◆ **WHAT IS NEEDED**
Return every line of the listing below, unchanged, from its first line to the line holding "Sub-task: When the", that line included.

◆ **TASK INPUT**
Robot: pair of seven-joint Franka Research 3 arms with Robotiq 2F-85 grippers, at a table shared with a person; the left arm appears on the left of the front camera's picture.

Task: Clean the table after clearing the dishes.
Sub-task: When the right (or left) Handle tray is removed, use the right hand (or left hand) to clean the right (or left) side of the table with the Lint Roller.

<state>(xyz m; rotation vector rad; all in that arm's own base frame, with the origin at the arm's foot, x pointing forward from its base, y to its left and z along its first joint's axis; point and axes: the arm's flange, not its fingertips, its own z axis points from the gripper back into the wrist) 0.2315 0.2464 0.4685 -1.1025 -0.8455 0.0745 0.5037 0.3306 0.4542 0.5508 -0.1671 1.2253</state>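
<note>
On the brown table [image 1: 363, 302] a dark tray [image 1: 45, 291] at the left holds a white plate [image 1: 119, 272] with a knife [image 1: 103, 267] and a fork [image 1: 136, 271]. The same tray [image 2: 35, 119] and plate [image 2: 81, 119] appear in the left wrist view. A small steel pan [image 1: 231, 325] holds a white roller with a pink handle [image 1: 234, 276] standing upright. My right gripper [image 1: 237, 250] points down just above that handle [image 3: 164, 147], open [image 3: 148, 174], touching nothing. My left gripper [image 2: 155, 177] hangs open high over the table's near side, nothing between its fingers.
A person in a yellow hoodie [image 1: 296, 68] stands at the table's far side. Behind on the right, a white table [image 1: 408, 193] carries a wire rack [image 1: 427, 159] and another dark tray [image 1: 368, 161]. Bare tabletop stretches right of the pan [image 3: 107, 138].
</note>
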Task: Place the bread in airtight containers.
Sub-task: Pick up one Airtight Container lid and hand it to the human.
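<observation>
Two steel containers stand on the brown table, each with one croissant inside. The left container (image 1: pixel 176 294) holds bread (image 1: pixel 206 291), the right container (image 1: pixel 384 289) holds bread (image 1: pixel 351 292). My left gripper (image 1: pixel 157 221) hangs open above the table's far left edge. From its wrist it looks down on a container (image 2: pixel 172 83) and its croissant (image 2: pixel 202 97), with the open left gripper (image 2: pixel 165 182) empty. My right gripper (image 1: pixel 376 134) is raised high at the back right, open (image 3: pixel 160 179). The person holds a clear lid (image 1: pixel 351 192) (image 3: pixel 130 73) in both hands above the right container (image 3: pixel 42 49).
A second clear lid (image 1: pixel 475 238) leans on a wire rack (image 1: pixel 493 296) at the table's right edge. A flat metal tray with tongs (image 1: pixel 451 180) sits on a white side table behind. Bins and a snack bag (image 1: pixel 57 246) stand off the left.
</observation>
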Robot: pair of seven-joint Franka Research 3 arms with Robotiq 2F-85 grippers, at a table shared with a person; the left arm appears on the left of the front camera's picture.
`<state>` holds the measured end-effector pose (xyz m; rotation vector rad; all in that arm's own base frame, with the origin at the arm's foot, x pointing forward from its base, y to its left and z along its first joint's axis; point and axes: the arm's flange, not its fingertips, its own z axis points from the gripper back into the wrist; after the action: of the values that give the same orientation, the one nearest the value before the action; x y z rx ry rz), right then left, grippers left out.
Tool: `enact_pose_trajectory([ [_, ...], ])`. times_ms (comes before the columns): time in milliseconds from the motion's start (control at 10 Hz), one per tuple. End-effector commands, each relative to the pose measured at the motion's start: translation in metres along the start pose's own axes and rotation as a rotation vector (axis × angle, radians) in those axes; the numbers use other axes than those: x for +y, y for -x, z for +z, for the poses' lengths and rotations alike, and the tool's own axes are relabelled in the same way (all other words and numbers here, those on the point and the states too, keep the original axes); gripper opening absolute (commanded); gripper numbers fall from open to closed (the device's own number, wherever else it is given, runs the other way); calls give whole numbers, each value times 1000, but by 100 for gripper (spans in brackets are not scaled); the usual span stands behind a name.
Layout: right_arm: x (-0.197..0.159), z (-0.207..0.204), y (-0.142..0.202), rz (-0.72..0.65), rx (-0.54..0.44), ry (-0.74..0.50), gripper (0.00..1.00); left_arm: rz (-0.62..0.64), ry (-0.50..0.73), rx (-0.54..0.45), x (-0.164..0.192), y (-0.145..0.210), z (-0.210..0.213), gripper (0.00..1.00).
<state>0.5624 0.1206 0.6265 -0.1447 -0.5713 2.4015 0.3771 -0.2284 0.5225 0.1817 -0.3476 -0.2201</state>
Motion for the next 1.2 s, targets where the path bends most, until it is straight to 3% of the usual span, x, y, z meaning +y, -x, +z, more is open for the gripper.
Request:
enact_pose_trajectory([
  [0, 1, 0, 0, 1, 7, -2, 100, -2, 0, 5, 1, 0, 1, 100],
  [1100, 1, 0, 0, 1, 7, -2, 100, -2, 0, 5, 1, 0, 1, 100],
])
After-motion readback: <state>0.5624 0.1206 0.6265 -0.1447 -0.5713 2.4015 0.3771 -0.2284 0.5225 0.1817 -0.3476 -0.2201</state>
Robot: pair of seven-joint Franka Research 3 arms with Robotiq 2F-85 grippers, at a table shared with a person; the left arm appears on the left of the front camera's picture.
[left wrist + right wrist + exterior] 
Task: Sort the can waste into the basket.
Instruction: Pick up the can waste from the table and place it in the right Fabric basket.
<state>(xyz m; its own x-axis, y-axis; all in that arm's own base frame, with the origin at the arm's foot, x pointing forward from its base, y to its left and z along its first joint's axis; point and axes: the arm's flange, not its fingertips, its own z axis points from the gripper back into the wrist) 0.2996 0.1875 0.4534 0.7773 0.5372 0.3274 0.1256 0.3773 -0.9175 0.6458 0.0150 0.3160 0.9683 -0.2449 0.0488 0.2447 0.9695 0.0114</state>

◆ **TASK SOLUTION**
Robot: pair of seven-joint Franka Research 3 arms with Robotiq 2F-85 grippers, at a table shared with a person; the left arm appears on the left of the front camera's picture.

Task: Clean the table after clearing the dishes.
Sub-task: When the right (or left) Handle tray is removed, use the right hand (or left hand) to clean the right (or left) side of the table with the Lint Roller.

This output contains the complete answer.